Researchers will also look at the drivers of gambling harms among minority communities in Britain, building on international research, as well as identify the services, interventions, and policies necessary to reduce and prevent gambling harms among these communities.

The final research report will be published in 2023, but interim reports will be available earlier, which GambleAware will use to support its wider five-year strategy that aims to achieve a society free from gambling harms across all communities. 

The original grant was set at £250,000, but GambleAware increased this to £300,000 to support the collaborative consortium, 

“The experiences of minority communities around gambling are at present under-researched in Great Britain, yet evidence suggests that these groups are more likely to experience harm from gambling, and less likely to access gambling treatment services, compared with white communities,” GambleAware research lead Jay St.John Levy said.

“We are very pleased to award this grant to these two consortia who together bring considerable expertise focussing on people’s nuanced lived realities.

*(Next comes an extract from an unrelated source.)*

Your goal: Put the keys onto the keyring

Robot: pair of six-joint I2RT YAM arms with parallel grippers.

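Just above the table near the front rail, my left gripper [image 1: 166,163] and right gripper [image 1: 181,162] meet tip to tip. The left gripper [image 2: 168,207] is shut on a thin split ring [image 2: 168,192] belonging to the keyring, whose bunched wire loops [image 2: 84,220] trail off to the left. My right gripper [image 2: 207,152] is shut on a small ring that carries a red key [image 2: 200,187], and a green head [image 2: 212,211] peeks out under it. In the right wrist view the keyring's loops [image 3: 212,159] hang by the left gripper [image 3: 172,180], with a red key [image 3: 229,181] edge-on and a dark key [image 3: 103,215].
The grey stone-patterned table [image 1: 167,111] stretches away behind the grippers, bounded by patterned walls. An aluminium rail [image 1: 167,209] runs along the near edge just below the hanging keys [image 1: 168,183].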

This will help explore why these communities experience a greater burden of harm, and how to break down the barriers preventing them from accessing services.

“This research will better ensure that GambleAware and others can commission a broad range of treatment and support services that work for minority ethnic, language, and religious communities. It is therefore an important step towards reducing the current inequalities in gambling harms.”

Last month, GambleAware also awarded a £250,000 grant to a team of researchers to help build evidence of the lived experiences of women in relation to gambling and gambling-related harm.

In addition, the charity recommissioned Scottish charity Fast Forward to deliver the Scottish Gambling Education Hub for a further three years until October 2024.